Repeat the data in full and exactly. Leave the pictures out.

-*-

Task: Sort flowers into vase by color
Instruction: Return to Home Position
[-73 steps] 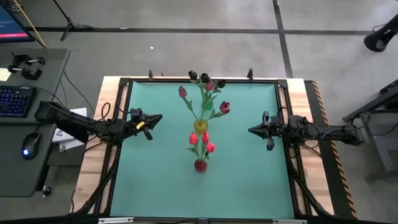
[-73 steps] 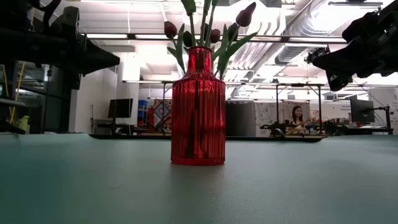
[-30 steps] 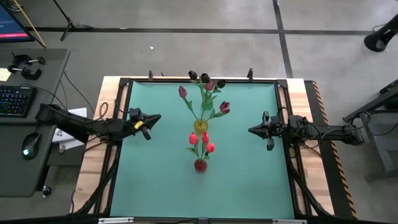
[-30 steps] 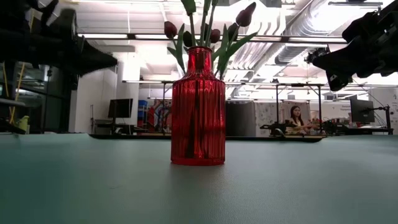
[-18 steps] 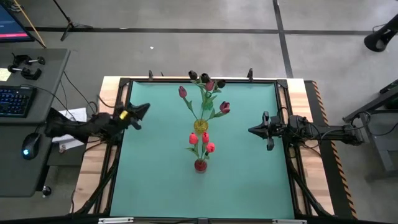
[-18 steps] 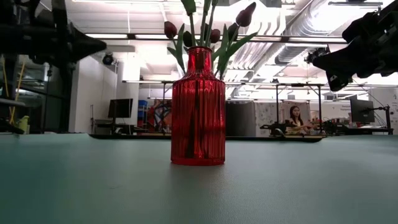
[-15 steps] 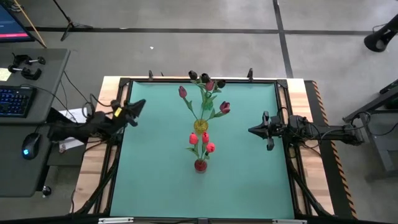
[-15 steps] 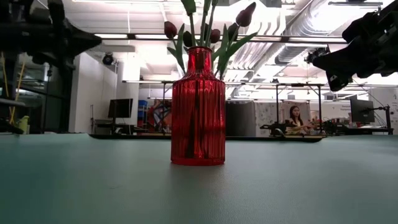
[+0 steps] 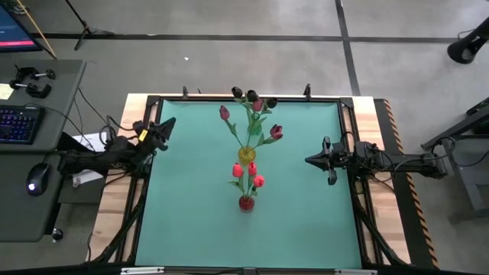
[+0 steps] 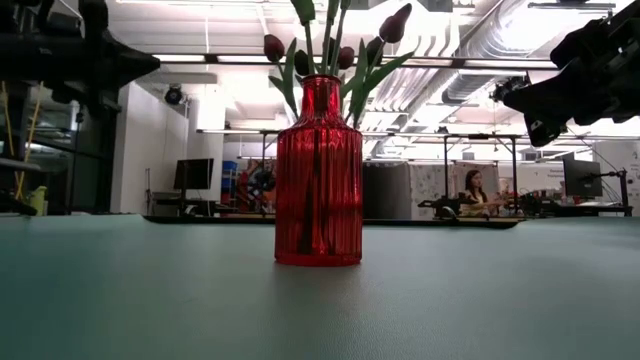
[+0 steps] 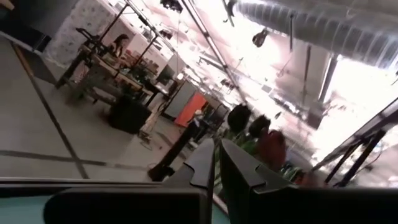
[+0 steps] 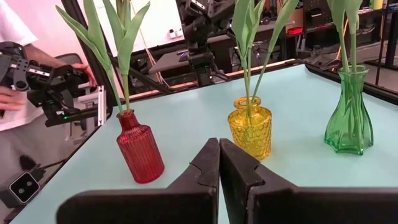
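Note:
Three vases stand in a row down the table's middle. The red vase (image 9: 246,202) (image 12: 142,155) holds red-pink tulips (image 9: 250,174). The yellow vase (image 9: 246,153) (image 12: 250,127) holds crimson tulips (image 9: 276,131). The green vase (image 12: 348,121) stands farthest, with the near-black tulips (image 9: 250,96) above it. Each stem sticks into its vase's neck. My left gripper (image 9: 164,124) is shut and empty over the table's far left edge. My right gripper (image 9: 309,160) is shut and empty at the right, pointing toward the vases.
In the low view the red vase (image 10: 319,180) hides the other two. A desk with a keyboard (image 9: 19,122) and a mouse stands left of the table. A person's hands (image 12: 12,93) show beyond the table's left side, and another person (image 10: 475,190) sits far behind.
My left gripper has drawn back from the table's left-middle toward the far left corner, rising a little and turning toward the far edge. It stays shut. The vases and tulips have kept still.

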Tool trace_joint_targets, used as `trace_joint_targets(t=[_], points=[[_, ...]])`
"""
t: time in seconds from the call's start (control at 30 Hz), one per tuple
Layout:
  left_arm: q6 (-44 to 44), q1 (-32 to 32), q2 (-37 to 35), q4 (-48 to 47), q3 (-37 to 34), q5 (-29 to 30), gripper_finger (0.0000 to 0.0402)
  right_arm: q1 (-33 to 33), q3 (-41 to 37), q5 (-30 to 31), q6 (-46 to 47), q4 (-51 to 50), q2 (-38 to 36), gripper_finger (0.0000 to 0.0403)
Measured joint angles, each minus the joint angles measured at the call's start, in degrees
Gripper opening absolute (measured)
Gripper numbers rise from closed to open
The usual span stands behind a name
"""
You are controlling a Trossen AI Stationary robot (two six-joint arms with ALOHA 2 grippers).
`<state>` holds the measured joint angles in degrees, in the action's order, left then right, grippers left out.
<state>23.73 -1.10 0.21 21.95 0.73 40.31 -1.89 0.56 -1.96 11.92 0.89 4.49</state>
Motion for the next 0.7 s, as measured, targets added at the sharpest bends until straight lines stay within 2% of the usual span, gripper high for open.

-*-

Problem solution:
Task: Sort flowers into vase by color
Instruction: Return to Home Position
[-73 steps] 
[-73 steps] 
[-30 steps] 
[-30 steps] 
[-18 steps] 
[-18 steps] 
[-15 steps] 
[-15 steps] 
[+0 steps] 
[+0 steps] 
[+0 steps] 
[+0 steps] 
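Note:
Three vases stand in a row down the table's middle. The red vase (image 9: 246,202) (image 12: 142,155) holds red-pink tulips (image 9: 250,174). The yellow vase (image 9: 246,153) (image 12: 250,127) holds crimson tulips (image 9: 276,131). The green vase (image 12: 348,121) stands farthest, with the near-black tulips (image 9: 250,96) above it. Each stem sticks into its vase's neck. My left gripper (image 9: 164,124) is shut and empty over the table's far left edge. My right gripper (image 9: 309,160) is shut and empty at the right, pointing toward the vases.
In the low view the red vase (image 10: 319,180) hides the other two. A desk with a keyboard (image 9: 19,122) and a mouse stands left of the table. A person's hands (image 12: 12,93) show beyond the table's left side, and another person (image 10: 475,190) sits far behind.
My left gripper has drawn back from the table's left-middle toward the far left corner, rising a little and turning toward the far edge. It stays shut. The vases and tulips have kept still.
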
Tool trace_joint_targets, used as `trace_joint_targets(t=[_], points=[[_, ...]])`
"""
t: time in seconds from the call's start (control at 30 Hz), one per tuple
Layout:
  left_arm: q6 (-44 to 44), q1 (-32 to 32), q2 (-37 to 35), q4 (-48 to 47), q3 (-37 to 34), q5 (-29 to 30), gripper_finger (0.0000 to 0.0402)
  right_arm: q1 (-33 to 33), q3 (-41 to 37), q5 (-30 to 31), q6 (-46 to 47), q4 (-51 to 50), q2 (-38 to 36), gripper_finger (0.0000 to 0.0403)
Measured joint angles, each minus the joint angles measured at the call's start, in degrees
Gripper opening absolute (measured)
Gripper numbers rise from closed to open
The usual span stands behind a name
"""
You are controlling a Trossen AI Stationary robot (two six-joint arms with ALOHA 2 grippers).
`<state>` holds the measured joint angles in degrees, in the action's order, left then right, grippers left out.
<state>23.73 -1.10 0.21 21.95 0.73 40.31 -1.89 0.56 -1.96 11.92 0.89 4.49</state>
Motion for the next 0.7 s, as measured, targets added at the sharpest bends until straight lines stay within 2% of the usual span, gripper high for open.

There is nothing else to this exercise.